### Problem to work on
Copy the listing below line for line, starting at its first line and ending with the line that has "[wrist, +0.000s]" in it. Add nothing.
----- Record excerpts -----
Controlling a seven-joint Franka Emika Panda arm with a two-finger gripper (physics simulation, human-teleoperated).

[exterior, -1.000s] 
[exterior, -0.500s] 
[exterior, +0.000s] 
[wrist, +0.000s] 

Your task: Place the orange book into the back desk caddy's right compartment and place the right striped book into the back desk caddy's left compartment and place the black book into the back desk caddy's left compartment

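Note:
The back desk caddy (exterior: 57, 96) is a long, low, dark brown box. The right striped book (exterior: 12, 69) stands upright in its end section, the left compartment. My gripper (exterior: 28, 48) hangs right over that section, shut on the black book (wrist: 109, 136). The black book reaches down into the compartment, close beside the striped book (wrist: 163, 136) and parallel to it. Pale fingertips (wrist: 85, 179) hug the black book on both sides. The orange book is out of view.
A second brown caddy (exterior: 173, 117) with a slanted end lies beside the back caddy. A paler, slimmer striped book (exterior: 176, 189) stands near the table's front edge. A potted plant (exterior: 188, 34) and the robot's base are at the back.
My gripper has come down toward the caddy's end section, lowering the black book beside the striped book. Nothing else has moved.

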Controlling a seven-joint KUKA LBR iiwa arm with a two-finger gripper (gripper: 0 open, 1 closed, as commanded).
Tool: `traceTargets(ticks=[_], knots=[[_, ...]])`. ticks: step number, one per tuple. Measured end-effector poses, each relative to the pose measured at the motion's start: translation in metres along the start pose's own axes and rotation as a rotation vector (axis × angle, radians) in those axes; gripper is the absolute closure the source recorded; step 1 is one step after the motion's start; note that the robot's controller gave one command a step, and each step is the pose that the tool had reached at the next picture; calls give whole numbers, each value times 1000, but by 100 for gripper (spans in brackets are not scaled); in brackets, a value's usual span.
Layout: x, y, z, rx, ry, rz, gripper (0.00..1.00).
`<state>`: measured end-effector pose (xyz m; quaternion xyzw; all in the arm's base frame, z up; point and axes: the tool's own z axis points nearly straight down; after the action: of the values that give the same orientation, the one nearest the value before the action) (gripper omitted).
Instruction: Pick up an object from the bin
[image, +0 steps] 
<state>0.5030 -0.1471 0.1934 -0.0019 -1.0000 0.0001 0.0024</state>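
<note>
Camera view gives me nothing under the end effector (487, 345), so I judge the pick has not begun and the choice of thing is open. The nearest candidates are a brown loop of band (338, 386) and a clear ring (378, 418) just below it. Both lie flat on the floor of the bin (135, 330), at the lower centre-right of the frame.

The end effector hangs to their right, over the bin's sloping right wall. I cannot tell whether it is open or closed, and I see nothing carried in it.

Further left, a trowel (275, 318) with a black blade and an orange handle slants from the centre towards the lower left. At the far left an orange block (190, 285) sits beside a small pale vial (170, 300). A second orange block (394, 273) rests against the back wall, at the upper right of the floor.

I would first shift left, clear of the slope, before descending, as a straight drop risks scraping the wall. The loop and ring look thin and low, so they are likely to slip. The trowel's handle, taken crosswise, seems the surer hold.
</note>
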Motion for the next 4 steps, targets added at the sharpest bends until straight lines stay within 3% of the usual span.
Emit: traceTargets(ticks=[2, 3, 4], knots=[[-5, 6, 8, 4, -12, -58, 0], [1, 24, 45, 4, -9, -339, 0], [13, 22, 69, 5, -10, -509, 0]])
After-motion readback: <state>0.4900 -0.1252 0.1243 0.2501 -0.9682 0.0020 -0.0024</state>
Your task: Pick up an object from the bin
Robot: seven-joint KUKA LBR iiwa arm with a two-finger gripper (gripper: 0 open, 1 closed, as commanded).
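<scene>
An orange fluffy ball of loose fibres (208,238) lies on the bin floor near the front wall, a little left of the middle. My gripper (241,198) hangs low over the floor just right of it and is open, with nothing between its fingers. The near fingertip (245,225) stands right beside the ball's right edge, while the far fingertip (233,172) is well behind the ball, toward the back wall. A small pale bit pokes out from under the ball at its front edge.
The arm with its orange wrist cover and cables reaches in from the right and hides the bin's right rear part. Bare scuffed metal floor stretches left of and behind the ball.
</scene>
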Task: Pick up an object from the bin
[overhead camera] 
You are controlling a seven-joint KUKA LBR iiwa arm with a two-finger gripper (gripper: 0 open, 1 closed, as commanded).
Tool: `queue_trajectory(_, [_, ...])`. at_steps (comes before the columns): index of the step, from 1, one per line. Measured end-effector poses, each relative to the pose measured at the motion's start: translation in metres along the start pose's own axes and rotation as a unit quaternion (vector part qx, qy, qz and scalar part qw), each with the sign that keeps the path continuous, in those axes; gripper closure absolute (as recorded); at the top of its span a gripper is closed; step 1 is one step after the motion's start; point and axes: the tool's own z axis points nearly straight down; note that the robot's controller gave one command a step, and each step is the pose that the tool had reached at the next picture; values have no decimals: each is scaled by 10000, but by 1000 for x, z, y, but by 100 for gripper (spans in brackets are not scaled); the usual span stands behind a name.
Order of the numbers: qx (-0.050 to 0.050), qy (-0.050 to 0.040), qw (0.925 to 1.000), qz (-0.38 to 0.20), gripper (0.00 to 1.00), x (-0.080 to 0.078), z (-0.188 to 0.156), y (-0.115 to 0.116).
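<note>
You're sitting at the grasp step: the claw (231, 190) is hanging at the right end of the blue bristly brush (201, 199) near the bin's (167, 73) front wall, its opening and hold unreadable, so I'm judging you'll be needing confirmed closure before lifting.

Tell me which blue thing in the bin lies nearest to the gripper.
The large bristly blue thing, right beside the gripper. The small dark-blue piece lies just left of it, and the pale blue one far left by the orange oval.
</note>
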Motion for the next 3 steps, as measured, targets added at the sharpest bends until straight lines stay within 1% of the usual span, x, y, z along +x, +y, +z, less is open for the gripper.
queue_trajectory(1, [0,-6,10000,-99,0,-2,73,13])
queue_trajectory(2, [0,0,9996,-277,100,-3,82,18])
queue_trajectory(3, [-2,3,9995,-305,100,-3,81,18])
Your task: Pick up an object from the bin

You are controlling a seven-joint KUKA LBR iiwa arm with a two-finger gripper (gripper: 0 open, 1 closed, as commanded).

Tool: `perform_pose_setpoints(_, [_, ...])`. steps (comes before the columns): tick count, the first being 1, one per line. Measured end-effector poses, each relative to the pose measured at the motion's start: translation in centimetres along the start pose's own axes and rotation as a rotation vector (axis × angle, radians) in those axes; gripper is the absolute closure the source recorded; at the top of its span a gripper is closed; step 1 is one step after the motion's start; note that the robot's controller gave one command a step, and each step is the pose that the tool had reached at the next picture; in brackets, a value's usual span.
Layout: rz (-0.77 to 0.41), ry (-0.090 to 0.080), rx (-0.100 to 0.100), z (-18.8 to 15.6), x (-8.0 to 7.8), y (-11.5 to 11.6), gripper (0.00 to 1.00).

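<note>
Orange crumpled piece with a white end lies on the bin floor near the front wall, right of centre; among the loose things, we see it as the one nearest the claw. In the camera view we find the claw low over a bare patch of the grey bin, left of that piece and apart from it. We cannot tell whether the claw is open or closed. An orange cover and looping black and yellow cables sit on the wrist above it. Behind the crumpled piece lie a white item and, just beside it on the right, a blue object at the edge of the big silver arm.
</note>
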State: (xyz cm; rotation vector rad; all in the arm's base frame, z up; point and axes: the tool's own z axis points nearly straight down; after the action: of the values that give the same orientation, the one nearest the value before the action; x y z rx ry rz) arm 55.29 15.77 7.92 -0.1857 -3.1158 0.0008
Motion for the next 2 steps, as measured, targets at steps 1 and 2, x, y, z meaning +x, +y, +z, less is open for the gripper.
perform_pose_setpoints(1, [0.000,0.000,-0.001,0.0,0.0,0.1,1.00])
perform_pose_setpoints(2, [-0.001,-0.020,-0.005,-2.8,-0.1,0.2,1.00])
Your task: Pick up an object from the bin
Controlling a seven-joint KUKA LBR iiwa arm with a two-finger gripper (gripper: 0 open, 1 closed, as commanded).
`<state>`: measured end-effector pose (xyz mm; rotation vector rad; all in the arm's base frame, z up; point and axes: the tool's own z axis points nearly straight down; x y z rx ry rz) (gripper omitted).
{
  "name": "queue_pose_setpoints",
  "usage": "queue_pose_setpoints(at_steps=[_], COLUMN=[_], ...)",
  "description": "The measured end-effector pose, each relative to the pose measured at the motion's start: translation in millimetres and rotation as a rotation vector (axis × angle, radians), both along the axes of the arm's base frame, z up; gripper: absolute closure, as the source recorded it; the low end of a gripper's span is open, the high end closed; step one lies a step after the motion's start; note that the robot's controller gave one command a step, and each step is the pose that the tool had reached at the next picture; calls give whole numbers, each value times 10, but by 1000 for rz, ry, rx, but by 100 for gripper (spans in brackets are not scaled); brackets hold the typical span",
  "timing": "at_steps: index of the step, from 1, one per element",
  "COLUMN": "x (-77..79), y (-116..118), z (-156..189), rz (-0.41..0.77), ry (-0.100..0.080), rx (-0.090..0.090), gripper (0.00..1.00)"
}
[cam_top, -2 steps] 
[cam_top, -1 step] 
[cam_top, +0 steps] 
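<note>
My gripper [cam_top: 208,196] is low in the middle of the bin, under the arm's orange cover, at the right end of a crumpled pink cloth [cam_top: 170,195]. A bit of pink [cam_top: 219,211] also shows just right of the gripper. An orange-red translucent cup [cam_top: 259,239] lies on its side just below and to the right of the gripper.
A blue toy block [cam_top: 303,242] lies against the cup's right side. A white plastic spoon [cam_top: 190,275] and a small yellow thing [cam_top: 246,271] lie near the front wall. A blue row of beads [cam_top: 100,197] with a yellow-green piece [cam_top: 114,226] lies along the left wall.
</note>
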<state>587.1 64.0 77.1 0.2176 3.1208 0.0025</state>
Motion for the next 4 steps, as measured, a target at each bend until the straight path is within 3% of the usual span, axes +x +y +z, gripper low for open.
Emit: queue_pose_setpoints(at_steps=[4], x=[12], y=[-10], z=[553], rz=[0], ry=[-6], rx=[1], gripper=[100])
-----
### Solution to this problem
Controlling a seven-joint Franka Emika Panda arm with a two-finger gripper (physics simulation, human-teleoperated).

[exterior, -1.000s] 
[exterior, -0.500s] 
[exterior, +0.000s] 
[wrist, +0.000s] 

Nothing more is required for this answer.